■ Task: Below are some records. Return exactly the lines from the one containing "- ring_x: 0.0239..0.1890" through the one containing "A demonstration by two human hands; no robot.", both included, and only those.

(Dataset entries)
══════
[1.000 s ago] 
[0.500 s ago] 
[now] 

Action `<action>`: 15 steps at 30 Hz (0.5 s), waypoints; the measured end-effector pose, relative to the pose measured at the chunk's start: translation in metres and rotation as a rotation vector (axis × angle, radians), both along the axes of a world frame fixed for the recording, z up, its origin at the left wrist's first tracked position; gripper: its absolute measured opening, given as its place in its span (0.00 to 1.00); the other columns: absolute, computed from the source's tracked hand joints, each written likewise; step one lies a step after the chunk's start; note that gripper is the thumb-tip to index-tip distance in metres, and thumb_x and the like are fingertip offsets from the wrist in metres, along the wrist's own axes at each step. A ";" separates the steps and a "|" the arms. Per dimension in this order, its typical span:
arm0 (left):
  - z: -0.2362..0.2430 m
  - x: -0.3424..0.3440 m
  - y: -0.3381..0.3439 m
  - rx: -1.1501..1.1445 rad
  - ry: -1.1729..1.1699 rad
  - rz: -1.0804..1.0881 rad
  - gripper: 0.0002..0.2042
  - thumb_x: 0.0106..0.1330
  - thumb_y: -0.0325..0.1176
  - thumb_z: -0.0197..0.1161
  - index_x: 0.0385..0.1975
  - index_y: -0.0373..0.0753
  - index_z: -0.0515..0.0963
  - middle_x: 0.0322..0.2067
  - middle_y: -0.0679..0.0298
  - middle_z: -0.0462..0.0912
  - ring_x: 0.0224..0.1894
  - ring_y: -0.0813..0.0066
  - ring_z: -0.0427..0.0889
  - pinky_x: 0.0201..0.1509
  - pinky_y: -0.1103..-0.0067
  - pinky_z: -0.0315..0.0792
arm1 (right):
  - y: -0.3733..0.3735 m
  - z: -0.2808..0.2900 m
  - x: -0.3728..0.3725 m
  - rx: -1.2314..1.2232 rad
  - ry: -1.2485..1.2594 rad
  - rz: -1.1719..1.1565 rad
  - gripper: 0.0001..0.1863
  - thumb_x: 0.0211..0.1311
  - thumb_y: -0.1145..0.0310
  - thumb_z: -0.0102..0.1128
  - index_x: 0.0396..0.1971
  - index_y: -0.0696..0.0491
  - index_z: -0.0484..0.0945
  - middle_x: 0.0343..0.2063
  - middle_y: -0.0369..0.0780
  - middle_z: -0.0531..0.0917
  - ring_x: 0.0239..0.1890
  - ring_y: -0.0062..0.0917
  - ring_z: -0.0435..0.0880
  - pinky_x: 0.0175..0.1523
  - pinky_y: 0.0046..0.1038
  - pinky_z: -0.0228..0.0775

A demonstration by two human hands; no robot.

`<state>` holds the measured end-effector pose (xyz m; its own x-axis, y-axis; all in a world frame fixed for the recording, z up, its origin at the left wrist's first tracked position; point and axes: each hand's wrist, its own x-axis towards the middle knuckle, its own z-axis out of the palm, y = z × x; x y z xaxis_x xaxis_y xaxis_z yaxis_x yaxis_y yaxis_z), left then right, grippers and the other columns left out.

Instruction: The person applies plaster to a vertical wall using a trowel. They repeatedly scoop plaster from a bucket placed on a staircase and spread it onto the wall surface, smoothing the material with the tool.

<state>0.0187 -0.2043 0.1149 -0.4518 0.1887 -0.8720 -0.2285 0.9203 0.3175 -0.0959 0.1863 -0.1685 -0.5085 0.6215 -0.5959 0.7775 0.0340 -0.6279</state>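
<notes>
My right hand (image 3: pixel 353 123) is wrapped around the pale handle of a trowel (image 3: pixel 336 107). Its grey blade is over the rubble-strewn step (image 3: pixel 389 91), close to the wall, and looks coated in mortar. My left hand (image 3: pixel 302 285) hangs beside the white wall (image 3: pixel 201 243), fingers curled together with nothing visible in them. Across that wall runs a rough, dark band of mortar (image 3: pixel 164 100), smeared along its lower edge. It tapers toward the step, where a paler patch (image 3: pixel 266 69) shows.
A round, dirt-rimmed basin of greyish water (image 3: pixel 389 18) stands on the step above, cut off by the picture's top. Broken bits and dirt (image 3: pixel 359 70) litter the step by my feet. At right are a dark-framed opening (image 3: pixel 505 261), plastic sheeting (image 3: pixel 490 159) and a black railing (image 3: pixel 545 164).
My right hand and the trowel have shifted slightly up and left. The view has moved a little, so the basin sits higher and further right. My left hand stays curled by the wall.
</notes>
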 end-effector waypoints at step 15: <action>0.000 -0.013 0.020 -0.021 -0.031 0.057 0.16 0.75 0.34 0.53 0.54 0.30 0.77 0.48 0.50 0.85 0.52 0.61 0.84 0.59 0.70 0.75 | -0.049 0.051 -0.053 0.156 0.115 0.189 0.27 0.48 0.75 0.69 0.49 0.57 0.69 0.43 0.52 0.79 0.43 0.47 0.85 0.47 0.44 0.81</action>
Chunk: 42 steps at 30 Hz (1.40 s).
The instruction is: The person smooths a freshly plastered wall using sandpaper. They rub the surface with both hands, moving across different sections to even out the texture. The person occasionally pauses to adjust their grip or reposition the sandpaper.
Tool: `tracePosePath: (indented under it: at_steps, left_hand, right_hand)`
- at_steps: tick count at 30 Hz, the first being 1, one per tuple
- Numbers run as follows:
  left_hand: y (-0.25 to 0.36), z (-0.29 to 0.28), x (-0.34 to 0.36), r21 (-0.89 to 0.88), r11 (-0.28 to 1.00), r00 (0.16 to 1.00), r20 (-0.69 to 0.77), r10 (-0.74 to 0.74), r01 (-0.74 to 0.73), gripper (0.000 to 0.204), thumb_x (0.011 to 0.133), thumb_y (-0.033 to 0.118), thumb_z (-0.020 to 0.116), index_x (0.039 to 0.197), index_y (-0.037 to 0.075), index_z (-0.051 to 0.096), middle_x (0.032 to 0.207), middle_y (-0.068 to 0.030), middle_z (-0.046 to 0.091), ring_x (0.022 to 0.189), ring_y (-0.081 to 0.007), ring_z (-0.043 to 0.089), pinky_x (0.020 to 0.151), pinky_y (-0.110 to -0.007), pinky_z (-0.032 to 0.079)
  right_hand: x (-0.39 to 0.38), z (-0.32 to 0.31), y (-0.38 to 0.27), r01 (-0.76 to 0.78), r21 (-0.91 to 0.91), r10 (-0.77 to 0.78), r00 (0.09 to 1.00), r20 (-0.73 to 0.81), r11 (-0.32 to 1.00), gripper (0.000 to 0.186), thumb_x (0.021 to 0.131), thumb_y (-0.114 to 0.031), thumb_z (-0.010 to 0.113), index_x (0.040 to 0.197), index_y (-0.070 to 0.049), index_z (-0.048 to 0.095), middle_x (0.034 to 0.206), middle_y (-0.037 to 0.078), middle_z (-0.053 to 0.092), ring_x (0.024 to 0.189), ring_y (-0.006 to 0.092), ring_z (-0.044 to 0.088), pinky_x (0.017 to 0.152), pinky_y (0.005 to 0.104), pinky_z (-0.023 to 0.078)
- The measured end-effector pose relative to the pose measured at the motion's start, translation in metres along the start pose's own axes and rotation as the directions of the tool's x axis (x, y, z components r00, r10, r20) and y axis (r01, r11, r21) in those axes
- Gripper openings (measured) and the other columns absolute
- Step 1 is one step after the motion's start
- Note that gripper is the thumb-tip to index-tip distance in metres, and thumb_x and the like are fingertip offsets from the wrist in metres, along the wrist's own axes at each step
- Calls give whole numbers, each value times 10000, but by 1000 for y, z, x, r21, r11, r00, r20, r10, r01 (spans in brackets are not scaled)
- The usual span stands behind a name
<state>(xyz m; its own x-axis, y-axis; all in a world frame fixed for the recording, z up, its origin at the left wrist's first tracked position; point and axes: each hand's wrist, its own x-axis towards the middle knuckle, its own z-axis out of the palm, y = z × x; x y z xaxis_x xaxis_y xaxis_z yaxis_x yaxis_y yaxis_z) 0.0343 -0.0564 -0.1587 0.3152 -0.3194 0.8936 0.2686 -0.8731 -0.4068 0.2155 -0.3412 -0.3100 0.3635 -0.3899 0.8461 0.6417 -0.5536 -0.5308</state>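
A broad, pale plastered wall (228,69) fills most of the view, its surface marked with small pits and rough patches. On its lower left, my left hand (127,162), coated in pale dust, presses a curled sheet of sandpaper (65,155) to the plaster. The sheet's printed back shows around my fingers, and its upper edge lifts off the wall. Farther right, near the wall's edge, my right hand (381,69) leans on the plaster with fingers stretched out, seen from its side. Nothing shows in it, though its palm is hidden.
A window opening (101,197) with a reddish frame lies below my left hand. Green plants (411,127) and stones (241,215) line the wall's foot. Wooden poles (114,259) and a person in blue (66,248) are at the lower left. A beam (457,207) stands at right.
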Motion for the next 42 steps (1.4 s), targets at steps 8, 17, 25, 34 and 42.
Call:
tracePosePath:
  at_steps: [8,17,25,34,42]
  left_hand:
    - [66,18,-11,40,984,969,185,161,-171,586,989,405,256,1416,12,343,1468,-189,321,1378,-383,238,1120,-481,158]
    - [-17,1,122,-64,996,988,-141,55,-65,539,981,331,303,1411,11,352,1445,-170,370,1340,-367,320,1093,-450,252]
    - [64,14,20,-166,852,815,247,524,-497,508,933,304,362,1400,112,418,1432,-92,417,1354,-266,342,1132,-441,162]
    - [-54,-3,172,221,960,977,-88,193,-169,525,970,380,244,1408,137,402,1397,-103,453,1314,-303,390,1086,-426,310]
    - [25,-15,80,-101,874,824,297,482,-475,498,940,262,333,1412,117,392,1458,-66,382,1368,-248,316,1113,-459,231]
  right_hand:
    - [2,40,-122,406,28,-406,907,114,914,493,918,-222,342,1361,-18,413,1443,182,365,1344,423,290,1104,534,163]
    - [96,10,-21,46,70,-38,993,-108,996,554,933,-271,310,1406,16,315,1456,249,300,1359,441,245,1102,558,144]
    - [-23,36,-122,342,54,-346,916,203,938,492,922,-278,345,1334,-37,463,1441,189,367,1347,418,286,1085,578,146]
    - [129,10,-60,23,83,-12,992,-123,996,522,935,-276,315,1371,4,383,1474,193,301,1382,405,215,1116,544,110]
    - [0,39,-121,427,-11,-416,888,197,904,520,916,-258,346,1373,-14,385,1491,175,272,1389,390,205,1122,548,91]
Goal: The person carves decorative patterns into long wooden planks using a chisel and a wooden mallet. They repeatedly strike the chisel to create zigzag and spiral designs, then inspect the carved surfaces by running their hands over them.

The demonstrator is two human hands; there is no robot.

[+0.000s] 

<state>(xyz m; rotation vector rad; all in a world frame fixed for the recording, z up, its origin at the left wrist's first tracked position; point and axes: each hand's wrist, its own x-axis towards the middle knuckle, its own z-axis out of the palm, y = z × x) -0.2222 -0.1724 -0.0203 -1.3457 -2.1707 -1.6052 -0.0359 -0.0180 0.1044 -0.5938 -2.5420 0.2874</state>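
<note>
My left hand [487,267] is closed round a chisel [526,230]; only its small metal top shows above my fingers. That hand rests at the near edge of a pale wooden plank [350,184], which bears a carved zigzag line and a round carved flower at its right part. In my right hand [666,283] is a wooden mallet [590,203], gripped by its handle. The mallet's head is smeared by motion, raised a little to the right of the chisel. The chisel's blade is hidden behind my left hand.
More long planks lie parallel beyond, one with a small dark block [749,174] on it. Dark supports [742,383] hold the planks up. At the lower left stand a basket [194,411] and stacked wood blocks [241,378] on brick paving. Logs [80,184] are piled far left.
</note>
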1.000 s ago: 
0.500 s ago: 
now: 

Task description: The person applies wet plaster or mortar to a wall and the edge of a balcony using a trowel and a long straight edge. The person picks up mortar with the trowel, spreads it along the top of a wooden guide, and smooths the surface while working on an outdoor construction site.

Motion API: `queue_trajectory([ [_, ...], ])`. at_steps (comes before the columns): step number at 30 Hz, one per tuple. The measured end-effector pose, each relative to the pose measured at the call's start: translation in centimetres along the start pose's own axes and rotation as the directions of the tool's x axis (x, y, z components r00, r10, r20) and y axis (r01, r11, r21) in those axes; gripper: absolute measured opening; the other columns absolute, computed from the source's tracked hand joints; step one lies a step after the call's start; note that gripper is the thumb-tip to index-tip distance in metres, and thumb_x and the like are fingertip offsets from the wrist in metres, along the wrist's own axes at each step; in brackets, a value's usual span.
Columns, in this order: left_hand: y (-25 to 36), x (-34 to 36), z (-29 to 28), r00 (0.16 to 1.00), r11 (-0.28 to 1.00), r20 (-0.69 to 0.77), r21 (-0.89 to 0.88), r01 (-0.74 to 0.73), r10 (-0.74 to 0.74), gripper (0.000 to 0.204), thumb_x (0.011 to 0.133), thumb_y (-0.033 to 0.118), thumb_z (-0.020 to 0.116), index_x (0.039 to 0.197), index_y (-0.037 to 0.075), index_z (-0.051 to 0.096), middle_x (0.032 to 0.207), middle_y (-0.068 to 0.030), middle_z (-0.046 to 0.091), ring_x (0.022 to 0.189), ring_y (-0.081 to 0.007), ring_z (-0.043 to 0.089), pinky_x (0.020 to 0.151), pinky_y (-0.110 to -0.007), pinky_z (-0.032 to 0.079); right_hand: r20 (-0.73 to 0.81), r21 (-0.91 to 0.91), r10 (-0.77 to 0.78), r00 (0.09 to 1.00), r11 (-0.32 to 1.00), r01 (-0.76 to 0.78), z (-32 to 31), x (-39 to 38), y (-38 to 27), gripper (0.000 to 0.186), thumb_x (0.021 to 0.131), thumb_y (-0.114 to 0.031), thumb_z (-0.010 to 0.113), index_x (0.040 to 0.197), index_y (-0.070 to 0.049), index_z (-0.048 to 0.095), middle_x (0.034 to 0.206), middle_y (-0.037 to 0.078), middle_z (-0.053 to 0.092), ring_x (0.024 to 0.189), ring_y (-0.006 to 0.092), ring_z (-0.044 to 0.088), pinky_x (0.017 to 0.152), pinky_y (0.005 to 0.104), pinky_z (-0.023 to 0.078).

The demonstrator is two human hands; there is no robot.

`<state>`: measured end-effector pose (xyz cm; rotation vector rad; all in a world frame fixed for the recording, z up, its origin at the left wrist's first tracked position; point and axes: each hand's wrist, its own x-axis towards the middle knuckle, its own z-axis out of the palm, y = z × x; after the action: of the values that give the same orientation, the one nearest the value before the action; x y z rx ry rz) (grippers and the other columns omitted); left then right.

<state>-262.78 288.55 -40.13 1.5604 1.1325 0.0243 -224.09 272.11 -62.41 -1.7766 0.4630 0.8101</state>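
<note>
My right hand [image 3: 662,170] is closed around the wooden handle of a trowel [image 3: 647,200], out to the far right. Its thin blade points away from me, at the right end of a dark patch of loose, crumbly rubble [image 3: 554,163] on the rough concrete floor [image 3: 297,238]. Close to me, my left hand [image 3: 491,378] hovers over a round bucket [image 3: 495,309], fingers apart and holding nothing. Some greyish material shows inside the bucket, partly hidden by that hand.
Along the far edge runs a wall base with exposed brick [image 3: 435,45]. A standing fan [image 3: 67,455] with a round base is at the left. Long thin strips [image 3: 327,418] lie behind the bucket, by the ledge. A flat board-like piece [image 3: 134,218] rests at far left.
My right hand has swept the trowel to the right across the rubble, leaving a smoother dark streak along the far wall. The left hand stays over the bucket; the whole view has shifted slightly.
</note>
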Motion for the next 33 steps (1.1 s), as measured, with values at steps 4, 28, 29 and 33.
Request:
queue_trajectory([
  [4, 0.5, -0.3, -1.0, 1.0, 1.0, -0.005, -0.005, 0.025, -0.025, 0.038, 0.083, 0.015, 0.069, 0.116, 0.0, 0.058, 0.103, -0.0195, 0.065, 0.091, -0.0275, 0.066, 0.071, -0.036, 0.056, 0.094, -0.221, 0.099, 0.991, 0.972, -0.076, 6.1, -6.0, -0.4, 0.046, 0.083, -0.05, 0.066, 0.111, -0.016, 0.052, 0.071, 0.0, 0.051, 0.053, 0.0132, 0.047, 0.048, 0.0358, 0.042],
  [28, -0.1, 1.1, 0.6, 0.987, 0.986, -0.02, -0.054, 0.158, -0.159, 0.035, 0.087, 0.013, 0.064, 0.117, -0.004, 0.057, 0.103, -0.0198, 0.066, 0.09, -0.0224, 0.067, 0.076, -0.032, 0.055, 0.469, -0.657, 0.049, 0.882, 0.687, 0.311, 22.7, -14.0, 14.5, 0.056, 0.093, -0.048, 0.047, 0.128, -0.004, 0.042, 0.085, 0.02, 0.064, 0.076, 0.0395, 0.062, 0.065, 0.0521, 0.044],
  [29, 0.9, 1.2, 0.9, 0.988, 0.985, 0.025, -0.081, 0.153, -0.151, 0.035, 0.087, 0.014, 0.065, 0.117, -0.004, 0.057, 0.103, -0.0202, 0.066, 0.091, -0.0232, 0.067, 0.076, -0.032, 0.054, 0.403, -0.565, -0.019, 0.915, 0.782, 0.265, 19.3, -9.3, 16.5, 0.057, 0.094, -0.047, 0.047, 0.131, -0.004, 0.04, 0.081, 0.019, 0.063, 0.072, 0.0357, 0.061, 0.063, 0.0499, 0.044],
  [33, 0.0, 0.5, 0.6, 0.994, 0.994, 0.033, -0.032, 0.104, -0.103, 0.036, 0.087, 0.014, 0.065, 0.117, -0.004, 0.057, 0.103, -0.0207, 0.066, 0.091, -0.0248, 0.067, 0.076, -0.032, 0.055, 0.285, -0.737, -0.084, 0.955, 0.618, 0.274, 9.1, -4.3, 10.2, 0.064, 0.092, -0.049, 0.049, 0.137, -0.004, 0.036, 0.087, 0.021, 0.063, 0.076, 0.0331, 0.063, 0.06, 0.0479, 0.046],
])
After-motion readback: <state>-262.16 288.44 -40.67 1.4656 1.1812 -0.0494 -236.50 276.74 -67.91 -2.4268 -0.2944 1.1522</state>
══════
■ Solution to this problem:
  - ring_x: 0.0239..0.1890
  - ring_y: -0.0062..0.0917
  - ring_z: -0.0435..0.0880
  - pinky_x: 0.0175..0.1523
  - pinky_y: 0.0046..0.1038
  - pinky_z: -0.0228..0.0775

A demonstration by two human hands; no robot.

The output contains nothing further.